▸ **Task item**
Return the listing exactly as it appears, but strip out the images.

━━━━━━

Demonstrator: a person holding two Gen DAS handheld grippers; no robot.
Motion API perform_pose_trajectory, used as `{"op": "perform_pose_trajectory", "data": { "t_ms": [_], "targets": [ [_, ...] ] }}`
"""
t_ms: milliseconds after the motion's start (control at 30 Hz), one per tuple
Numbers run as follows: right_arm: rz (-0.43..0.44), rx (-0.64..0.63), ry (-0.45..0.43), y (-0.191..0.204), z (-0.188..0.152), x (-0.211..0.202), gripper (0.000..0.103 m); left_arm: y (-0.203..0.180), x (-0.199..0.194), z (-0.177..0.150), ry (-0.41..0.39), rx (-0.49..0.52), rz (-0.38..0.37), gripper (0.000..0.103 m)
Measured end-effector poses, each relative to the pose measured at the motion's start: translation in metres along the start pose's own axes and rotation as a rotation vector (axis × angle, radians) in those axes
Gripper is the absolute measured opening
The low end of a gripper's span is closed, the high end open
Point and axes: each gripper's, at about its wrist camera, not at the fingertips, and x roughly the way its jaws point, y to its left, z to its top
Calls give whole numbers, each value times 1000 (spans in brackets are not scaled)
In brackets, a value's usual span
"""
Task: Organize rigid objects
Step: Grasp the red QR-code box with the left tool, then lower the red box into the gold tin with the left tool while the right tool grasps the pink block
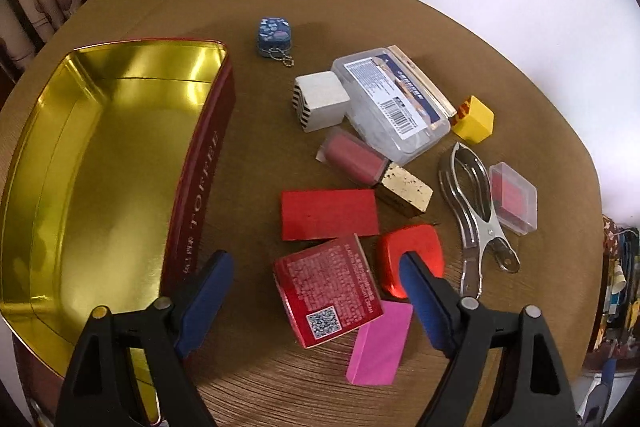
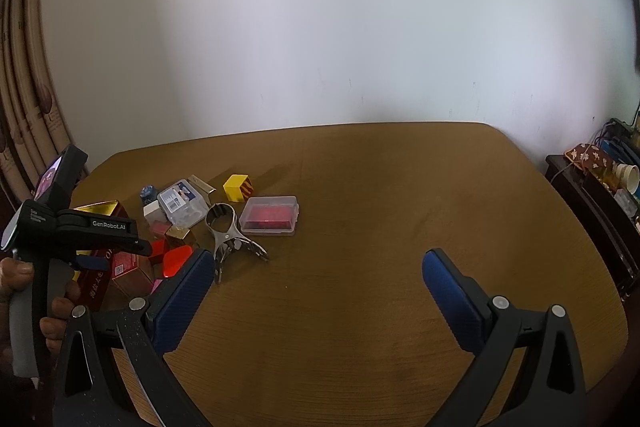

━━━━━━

▸ **Reply to the task**
Demonstrator: a person holding two Gen DAS handheld grippers; no robot.
Motion API perform_pose_trajectory, used as `{"op": "perform_pose_trajectory", "data": { "t_ms": [_], "targets": [ [_, ...] ] }}`
"""
t_ms: milliseconds after the motion's start (control at 30 Hz), one per tuple
Numbers run as follows: right_arm: rz (-0.43..0.44), rx (-0.64..0.63), ry (-0.45..0.43), y (-0.191..0.204), z (-0.188..0.152), x (-0.211..0.202), gripper (0.000..0.103 m); left_arm: y (-0.203..0.180), x (-0.199..0.194), z (-0.177..0.150), ry (-0.41..0.39), rx (-0.49..0.52), rz (-0.38..0.37), gripper (0.000..0.103 m)
Measured end-effector poses, each relative to the pose measured at the motion's start: translation in metres along the start pose's own axes and rotation as a rotation vector (axis × angle, radians) in those axes
Gripper is the absolute measured opening
The low end of a gripper's span is closed, the high end open
Point and axes: each gripper's, at about its wrist camera, not at the fingertips, and x roughly the way its jaws point, y to its left, z to its top
Calls give whole numbers, each value times 1000 (spans in brackets are not scaled)
In brackets, a value's usual span
"""
Task: Organize rigid objects
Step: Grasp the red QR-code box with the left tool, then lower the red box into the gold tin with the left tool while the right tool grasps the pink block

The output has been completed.